Training fat cats at Bigbury-on-Sea
September 21st, 2006It’s not a long walk across the sands from the car park at Bigbury-on-Sea to Burgh Island. But the gusting wind is buffeting us in all directions and it is not easy to keep your balance and avoid the ruts from the four by fours. It is just the right kind of wind to provide some excitement for the surfers. To the east, where the surf is at its roughest, a race develops between the man on a sailboard and a surfer towed by a billowing blue sail. Both are whisked over the roaring surf out to sea, leaving their own trails behind them.

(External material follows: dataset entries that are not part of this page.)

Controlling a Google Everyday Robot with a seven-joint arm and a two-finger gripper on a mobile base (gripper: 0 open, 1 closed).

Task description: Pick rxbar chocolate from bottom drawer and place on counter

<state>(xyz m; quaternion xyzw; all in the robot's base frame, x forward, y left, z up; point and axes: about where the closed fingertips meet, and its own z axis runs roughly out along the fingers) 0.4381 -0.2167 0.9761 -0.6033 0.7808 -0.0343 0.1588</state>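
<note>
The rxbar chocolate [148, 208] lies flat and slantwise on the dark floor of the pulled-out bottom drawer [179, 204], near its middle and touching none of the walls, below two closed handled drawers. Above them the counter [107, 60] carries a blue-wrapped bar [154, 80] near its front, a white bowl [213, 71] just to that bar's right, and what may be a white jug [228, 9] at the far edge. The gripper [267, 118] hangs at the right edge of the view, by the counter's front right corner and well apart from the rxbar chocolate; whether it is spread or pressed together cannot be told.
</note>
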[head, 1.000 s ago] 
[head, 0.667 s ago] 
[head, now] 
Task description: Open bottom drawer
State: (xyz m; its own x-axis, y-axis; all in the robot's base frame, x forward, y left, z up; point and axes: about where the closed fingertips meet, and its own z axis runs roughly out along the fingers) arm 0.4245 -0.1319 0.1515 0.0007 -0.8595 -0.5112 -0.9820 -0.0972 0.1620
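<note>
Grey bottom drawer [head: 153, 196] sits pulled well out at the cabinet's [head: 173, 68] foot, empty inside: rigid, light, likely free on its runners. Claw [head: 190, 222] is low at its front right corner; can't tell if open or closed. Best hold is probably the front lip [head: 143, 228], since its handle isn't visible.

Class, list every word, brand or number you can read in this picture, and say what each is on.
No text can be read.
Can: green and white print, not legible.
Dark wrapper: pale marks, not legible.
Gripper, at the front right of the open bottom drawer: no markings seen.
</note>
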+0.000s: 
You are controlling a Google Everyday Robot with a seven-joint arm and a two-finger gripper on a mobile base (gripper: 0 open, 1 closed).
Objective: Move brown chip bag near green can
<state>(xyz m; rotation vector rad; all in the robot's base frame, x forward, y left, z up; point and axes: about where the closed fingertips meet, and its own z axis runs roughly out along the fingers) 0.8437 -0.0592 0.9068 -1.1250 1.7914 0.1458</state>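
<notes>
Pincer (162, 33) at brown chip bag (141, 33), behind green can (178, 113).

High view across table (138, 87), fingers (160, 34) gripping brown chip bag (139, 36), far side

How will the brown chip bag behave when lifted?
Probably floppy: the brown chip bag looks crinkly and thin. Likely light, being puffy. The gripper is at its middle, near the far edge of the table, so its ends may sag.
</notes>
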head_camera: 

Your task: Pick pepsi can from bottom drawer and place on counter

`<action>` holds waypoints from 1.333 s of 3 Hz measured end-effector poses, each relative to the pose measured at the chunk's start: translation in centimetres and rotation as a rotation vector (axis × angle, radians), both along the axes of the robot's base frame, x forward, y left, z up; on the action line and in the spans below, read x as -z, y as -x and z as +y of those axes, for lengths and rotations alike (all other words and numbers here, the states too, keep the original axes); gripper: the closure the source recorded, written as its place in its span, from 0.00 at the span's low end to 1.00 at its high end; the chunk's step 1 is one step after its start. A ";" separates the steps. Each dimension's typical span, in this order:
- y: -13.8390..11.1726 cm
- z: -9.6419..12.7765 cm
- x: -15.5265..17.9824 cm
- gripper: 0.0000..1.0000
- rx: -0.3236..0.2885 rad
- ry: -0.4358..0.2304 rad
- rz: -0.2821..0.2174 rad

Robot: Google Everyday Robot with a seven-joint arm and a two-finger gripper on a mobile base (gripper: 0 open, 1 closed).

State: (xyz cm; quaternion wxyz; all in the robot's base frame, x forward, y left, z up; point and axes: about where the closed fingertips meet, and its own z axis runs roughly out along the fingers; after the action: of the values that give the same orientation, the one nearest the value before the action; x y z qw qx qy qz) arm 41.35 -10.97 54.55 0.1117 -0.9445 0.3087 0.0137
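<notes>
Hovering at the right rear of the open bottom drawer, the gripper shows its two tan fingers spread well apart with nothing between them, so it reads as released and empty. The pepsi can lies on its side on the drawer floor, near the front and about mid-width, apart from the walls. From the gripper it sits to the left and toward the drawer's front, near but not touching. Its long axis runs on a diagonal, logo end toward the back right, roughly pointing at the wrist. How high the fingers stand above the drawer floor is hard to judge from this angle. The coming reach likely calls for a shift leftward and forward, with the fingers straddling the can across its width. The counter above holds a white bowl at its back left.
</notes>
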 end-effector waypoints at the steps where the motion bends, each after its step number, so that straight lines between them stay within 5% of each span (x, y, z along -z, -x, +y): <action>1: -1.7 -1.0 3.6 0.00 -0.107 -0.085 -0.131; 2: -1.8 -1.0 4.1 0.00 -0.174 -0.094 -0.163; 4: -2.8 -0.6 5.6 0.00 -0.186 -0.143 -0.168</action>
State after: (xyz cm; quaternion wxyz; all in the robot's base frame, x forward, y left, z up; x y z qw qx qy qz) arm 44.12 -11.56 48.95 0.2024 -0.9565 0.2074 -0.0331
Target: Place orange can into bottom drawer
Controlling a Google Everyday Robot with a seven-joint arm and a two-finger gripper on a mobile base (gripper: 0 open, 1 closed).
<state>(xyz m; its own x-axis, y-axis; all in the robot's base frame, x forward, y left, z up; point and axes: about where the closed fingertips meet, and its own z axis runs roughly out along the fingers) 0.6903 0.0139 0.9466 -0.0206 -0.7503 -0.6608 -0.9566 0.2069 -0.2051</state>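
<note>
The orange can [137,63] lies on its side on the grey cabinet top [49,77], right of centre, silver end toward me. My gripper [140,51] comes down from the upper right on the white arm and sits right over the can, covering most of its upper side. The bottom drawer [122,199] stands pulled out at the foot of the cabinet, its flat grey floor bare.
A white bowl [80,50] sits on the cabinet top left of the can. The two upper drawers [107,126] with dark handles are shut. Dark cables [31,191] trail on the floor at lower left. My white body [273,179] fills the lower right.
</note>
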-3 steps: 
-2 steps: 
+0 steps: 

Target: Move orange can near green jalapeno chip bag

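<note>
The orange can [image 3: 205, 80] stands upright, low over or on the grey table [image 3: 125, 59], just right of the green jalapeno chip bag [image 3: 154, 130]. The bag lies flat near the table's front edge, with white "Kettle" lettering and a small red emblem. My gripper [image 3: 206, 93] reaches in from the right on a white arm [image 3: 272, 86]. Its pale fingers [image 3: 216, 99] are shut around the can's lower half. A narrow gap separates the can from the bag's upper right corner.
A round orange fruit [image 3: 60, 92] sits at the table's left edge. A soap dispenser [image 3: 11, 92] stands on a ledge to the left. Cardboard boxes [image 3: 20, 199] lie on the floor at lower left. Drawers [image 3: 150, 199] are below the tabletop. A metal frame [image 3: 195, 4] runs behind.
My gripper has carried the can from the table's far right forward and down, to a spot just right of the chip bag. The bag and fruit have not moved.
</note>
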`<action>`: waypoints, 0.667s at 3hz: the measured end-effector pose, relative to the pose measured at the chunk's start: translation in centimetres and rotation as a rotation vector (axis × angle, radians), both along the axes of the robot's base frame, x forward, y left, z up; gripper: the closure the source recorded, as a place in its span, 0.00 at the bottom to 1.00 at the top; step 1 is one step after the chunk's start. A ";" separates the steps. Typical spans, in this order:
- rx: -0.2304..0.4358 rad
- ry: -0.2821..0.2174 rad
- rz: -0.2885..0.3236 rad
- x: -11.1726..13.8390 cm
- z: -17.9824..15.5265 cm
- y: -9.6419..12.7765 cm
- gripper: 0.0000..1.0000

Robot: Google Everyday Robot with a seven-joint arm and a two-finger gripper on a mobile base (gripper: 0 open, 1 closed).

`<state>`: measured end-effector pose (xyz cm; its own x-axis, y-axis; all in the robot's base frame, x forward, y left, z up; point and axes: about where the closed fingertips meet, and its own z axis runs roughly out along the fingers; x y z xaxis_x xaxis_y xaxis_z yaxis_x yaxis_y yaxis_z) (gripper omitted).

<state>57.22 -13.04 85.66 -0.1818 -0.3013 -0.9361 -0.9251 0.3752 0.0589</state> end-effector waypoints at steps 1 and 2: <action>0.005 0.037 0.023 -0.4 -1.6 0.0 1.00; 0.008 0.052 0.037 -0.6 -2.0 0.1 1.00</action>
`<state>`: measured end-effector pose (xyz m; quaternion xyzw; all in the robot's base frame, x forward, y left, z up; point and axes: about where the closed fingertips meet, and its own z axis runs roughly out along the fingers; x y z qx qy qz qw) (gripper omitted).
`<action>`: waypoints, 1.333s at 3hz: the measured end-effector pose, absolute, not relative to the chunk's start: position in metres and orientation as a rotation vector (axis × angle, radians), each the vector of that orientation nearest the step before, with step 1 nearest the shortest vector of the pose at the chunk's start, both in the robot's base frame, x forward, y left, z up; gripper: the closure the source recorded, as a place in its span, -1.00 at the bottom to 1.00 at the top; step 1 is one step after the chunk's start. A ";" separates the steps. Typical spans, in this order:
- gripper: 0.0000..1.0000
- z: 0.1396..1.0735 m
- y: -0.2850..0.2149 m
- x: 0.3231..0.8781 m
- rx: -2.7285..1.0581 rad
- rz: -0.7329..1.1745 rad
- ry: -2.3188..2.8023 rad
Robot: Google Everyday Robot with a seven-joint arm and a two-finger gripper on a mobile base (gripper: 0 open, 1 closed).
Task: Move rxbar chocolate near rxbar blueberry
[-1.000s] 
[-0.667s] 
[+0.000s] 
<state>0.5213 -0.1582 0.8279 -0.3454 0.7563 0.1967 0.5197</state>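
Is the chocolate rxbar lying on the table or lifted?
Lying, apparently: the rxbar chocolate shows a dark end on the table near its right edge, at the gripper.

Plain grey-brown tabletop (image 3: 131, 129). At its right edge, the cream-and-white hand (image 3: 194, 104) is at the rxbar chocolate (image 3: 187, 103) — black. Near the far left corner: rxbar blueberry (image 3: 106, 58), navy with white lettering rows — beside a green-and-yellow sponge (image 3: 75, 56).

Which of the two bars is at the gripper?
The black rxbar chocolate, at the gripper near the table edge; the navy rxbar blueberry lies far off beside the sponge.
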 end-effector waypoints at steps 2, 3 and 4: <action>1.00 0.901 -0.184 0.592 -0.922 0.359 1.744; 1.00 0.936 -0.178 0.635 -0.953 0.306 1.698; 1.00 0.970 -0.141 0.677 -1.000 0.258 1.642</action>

We press on across the sand towards the large hotel shining white in the sunshine. Our goal is the bench in front of the pub adjacent. The Pilchard Inn, dated 1336, is a solid stone building which looks good enough to last another 670 years. We sit down and look back. Centre view there a group of a dozen or so managers, we had seen earlier, are standing in a circle. All but one are men in their middle forties. They are being briefed on the basics of surfing as part of what is probably a team-building course.
They march, carrying their surf boards, in a stately crocodile down to the sea to the west, where the surf, sheltered by the grey chalk cliffs, is less violent. Soon they are in the sea floundering around clinging to their boards. A few manage to ride the waves, crouching on the boards hands and knees. There is one star, who stands erect, and surfs in again and again. Obviously a true fat cat in the making.
On the walk back the wind is really getting up, threatening a storm. This time we feel battered rather than buffeted. And a thin film of sand blows beneath our feet and ripples across the length of the beach. Bliss it is to reach the shelter of the rocks on the other side where we sit down and I light a fag in the stillness. One family is lying on the sand finishing their lunch. In front of them two Jack Russell terriers, leads hooked around a stick in the sand, are chasing each other round in a circle, yapping all the way.
Suddenly the sun breaks through again. I feel a warm glow on my cheeks, reminding me of winter days crouching beside the fire making toast with a long brass fork.
Later we walk back up the hill turning for one last look at the sea. The managers have given up trying to learn how to surf. They are clinging to their boards giving us a cameo picture of a gaggle of fat cats floundering in the sea. Engaging, no doubt, in team building chat with lots of positive feedback as to how brave and adventurous they all are.